TASK STATEMENT:
Omit every picture and return the rest of the data unaltered.

DATA PROVIDED:
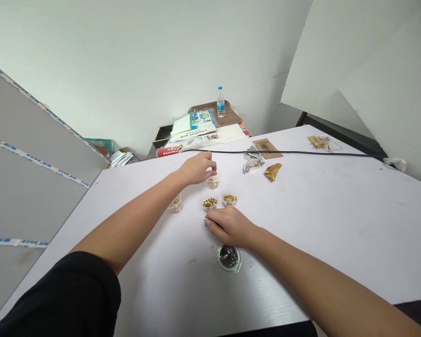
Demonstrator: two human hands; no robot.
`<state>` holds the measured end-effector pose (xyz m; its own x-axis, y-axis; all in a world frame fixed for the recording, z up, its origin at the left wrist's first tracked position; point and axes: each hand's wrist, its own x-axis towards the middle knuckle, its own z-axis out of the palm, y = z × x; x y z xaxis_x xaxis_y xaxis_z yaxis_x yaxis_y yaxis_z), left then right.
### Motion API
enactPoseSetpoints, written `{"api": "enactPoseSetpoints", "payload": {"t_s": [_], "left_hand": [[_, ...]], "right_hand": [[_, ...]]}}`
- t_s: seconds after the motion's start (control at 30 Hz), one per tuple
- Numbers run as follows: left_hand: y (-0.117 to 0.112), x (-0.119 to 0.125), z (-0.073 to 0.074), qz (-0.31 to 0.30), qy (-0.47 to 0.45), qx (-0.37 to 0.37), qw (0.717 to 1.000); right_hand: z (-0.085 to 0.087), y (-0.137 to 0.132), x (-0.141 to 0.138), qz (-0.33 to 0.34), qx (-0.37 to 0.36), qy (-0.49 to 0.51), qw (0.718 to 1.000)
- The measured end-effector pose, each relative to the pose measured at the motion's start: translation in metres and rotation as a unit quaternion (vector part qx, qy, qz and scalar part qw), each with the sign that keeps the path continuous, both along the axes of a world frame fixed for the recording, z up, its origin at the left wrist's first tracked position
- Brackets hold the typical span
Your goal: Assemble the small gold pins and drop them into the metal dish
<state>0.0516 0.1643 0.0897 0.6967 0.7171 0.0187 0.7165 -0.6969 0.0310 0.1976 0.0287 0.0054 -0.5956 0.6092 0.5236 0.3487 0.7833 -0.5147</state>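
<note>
On the white table (337, 220) stand several small clear cups of tiny gold parts. My left hand (196, 168) reaches over the farthest cup (213, 183), fingers pinched together just above it. My right hand (229, 226) rests on the table with its fingers curled, close to two cups, the left cup (209, 203) and the right cup (229, 199). Something thin seems pinched at its fingertips; I cannot make it out. Another cup (176, 204) sits partly hidden behind my left forearm. A round container with dark contents (228, 257) lies under my right wrist.
A black cable (301, 152) runs across the far side of the table. Near it lie a gold foil packet (272, 171), a silver packet (252, 164), a brown card (266, 148) and gold bits (319, 142). Behind the table, a water bottle (221, 102) stands on cluttered papers.
</note>
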Motion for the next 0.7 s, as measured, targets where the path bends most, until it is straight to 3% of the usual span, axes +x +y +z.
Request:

RESPONSE AREA:
Demonstrator: two human hands; no robot.
`<state>` holds the measured end-effector pose (xyz m; its own x-axis, y-axis; all in a world frame fixed for the recording, z up, its origin at the left wrist's first tracked position; point and axes: each hand's wrist, its own x-axis towards the middle knuckle, its own z-axis out of the palm, y = z × x; x y z xaxis_x xaxis_y xaxis_z yaxis_x yaxis_y yaxis_z), left then right.
### Motion API
enactPoseSetpoints, written `{"api": "enactPoseSetpoints", "payload": {"t_s": [_], "left_hand": [[_, ...]], "right_hand": [[_, ...]]}}`
- t_s: seconds after the motion's start (control at 30 Hz), one per tuple
- Numbers run as follows: left_hand: y (-0.117 to 0.112), x (-0.119 to 0.125), z (-0.073 to 0.074), qz (-0.31 to 0.30), qy (-0.47 to 0.45), qx (-0.37 to 0.37), qw (0.717 to 1.000); right_hand: z (-0.085 to 0.087), y (-0.137 to 0.132), x (-0.141 to 0.138), qz (-0.33 to 0.34), qx (-0.37 to 0.36), qy (-0.49 to 0.51), qw (0.718 to 1.000)
- The measured end-effector pose, each relative to the pose measured at the motion's start: translation in metres and rotation as a unit quaternion (vector part qx, qy, qz and scalar part qw), each with the sign that keeps the path continuous, both along the axes of a world frame fixed for the recording, z up, its origin at the left wrist's first tracked position
- Brackets hold the typical span
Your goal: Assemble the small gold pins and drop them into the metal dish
<state>0.0516 0.1643 0.0897 0.6967 0.7171 0.0187 0.7165 -0.6969 0.0310 0.1976 0.0287 0.0054 -0.5956 0.6092 0.5236 0.3487 0.7833 -0.5147</state>
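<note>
On the white table (337, 220) stand several small clear cups of tiny gold parts. My left hand (196, 168) reaches over the farthest cup (213, 183), fingers pinched together just above it. My right hand (229, 226) rests on the table with its fingers curled, close to two cups, the left cup (209, 203) and the right cup (229, 199). Something thin seems pinched at its fingertips; I cannot make it out. Another cup (176, 204) sits partly hidden behind my left forearm. A round container with dark contents (228, 257) lies under my right wrist.
A black cable (301, 152) runs across the far side of the table. Near it lie a gold foil packet (272, 171), a silver packet (252, 164), a brown card (266, 148) and gold bits (319, 142). Behind the table, a water bottle (221, 102) stands on cluttered papers.
</note>
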Motion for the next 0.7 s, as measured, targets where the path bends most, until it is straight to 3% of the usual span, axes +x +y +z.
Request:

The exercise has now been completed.